*WHAT IS EXPECTED*. Each line of the records that follow must come back exactly, with pictures skipped.

"""

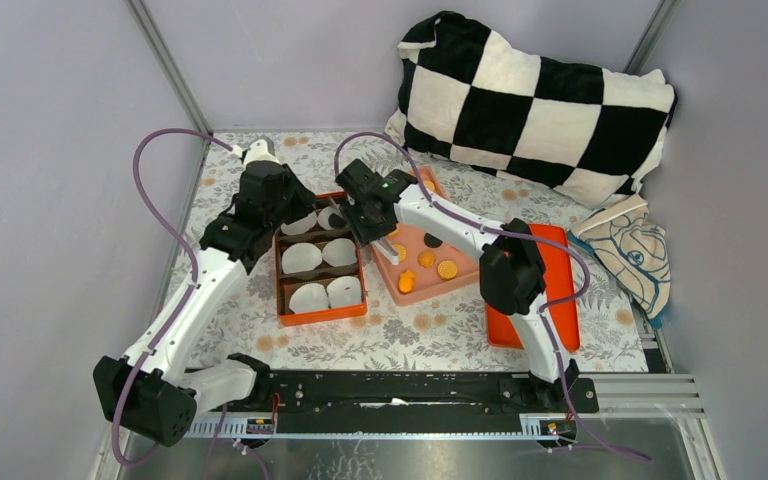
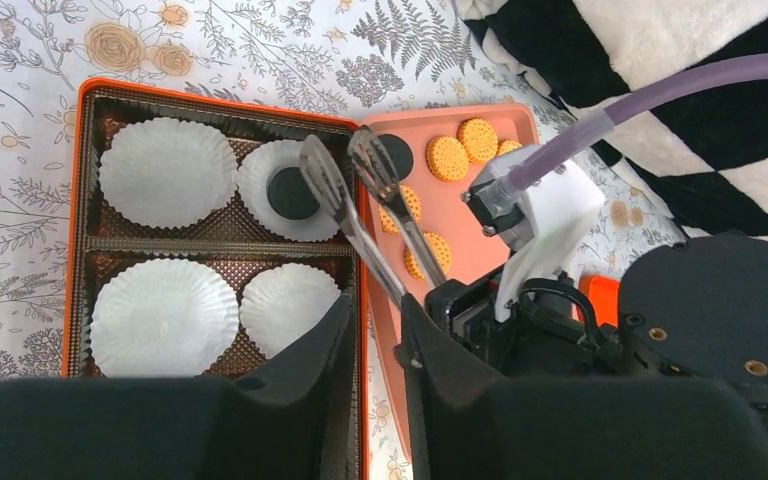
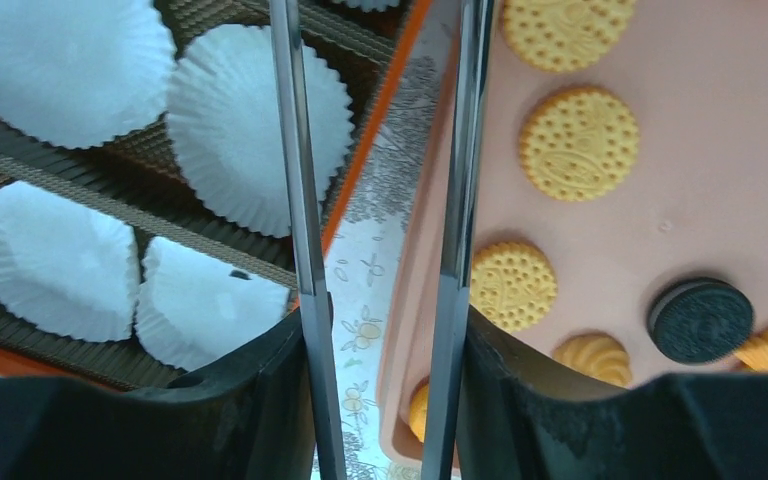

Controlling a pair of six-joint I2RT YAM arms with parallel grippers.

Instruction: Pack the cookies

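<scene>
Golden round cookies (image 3: 573, 143) and a black one (image 3: 700, 320) lie on the pink tray (image 1: 430, 287). One black cookie (image 2: 292, 193) rests in a white paper cup in the orange box (image 1: 320, 316). My right gripper (image 3: 380, 330) is shut on metal tongs (image 3: 295, 150). The tongs' arms are spread and hold nothing, and their tips (image 2: 322, 160) hover over that cup and the box's wall. My left gripper (image 2: 375, 310) hangs over the box's wall beside the tray, its fingers a narrow gap apart with nothing between them.
Empty white paper cups (image 2: 165, 172) fill the box's other compartments. An orange lid (image 1: 560, 290) lies right of the tray, a printed cloth (image 1: 630, 250) beyond it, and a checked pillow (image 1: 530, 90) at the back right. Walls close in both sides.
</scene>
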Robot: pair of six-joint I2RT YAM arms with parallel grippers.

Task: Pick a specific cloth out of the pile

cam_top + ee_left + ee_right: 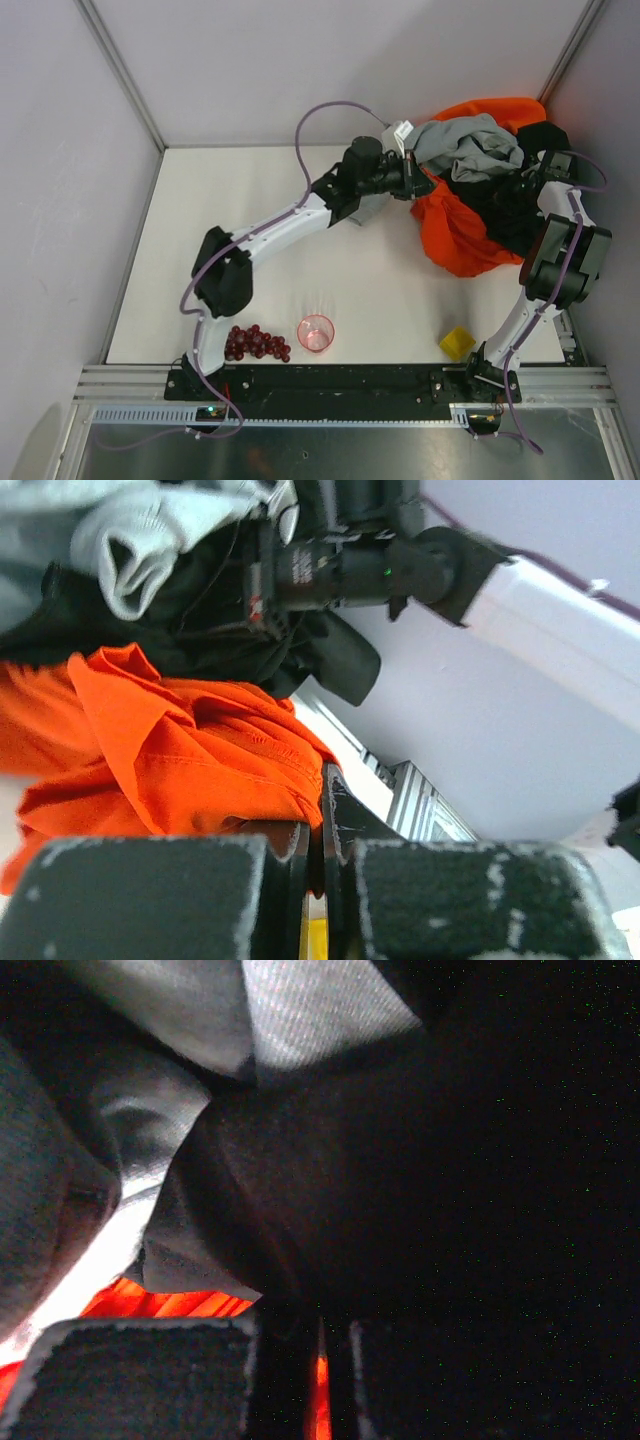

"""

*TASK RESPONSE*.
Controlling a pair of six-joint I2RT YAM arms with parallel grippers.

Instruction: Pack the cookies

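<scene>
Golden round cookies (image 3: 573, 143) and a black one (image 3: 700, 320) lie on the pink tray (image 1: 430, 287). One black cookie (image 2: 292, 193) rests in a white paper cup in the orange box (image 1: 320, 316). My right gripper (image 3: 380, 330) is shut on metal tongs (image 3: 295, 150). The tongs' arms are spread and hold nothing, and their tips (image 2: 322, 160) hover over that cup and the box's wall. My left gripper (image 2: 375, 310) hangs over the box's wall beside the tray, its fingers a narrow gap apart with nothing between them.
Empty white paper cups (image 2: 165, 172) fill the box's other compartments. An orange lid (image 1: 560, 290) lies right of the tray, a printed cloth (image 1: 630, 250) beyond it, and a checked pillow (image 1: 530, 90) at the back right. Walls close in both sides.
</scene>
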Robot: pair of six-joint I2RT YAM arms with parallel grippers.

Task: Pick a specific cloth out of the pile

cam_top + ee_left + ee_right: 

That concludes the output.